- ABOUT THIS EXERCISE -
The result should be the listing below, restated exactly, with its pictures left out.

- DATA EXTRACT -
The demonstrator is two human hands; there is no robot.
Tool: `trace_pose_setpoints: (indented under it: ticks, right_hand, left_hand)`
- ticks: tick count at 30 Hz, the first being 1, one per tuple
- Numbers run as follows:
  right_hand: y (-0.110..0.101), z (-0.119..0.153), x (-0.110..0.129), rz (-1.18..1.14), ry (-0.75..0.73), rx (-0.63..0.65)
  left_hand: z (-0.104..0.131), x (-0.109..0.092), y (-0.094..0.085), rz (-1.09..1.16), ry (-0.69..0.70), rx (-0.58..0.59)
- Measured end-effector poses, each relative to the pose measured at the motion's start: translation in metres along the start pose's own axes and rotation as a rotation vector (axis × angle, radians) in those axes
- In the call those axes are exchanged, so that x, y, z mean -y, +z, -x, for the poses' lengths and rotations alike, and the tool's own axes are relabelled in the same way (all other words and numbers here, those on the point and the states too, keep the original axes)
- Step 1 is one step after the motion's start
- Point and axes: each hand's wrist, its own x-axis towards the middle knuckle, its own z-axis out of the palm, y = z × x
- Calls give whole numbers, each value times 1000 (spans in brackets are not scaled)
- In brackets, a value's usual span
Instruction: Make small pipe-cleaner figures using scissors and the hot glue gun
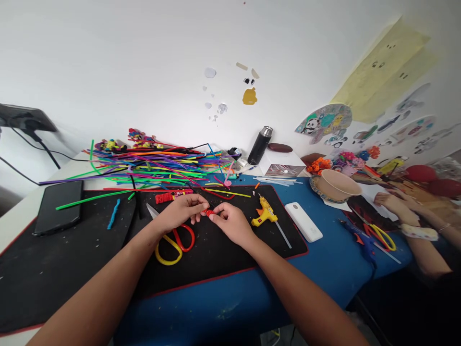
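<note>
My left hand [182, 210] and my right hand [233, 225] meet over the black mat [223, 266]. Their fingertips are pinched on a small red twisted piece [208, 212], which looks like coiled pipe cleaner; the fingers cover part of it. Under my left wrist lie scissors [168, 262] with yellow and red handles, the blades partly hidden. Just behind my left hand is a red wrapped piece [163, 197]. To the right of my right hand, a yellow glue gun [265, 214] rests on the mat with a clear glue stick in its back.
Many coloured pipe cleaners [162, 166] are heaped at the back. A phone [59, 206] and a short blue piece [114, 214] lie left. A black flask [260, 145], white power bank [303, 222] and bowl [336, 185] stand right. Another person's hands [391, 204] work at far right.
</note>
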Motion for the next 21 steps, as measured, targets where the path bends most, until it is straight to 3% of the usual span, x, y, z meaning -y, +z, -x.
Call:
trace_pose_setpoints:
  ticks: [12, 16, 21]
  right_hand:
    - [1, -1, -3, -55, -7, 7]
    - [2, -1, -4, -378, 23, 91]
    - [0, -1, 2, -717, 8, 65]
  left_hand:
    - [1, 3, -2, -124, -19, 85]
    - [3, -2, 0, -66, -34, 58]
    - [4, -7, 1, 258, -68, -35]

- EXERCISE RESULT -
The demonstrator is two human hands; there is no robot.
Tool: `trace_pose_setpoints: (indented under it: ticks, right_hand, left_hand)`
- ticks: tick count at 30 Hz, the first being 1, one per tuple
- Numbers run as follows:
  right_hand: y (-0.110..0.101), z (-0.119..0.153), x (-0.110..0.129), rz (-1.18..1.14), ry (-0.75..0.73), rx (-0.63..0.65)
  left_hand: z (-0.104..0.131), x (-0.109..0.092), y (-0.094..0.085), rz (-1.09..1.16), ry (-0.69..0.70), rx (-0.58..0.59)
- Measured end-effector poses, each relative to the pose measured at the motion's start: translation in metres along the start pose's own axes and rotation as a rotation vector (axis × angle, radians) in those axes
- In the call those axes are exchanged, so that x, y, z mean -y, +z, -x, for the poses' lengths and rotations alike, and the tool's own axes are relabelled in the same way (all other words and numbers here, those on the point and the states too, keep the original axes)
- Step 1 is one step after the motion's start
- Point and axes: each hand's wrist, its own x-axis towards the middle knuckle, its own z-axis out of the palm, y = z × x
- Calls give whole numbers, each value times 1000 (spans in brackets are not scaled)
- In brackets, a value's usual span
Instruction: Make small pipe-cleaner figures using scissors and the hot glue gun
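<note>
My left hand [182, 210] and my right hand [233, 225] meet over the black mat [223, 266]. Their fingertips are pinched on a small red twisted piece [208, 212], which looks like coiled pipe cleaner; the fingers cover part of it. Under my left wrist lie scissors [168, 262] with yellow and red handles, the blades partly hidden. Just behind my left hand is a red wrapped piece [163, 197]. To the right of my right hand, a yellow glue gun [265, 214] rests on the mat with a clear glue stick in its back.
Many coloured pipe cleaners [162, 166] are heaped at the back. A phone [59, 206] and a short blue piece [114, 214] lie left. A black flask [260, 145], white power bank [303, 222] and bowl [336, 185] stand right. Another person's hands [391, 204] work at far right.
</note>
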Motion for the next 21 steps, as measured, targets where the path bends most, until it is straight to 3% of the usual span, x, y, z meaning -y, +z, -x.
Call:
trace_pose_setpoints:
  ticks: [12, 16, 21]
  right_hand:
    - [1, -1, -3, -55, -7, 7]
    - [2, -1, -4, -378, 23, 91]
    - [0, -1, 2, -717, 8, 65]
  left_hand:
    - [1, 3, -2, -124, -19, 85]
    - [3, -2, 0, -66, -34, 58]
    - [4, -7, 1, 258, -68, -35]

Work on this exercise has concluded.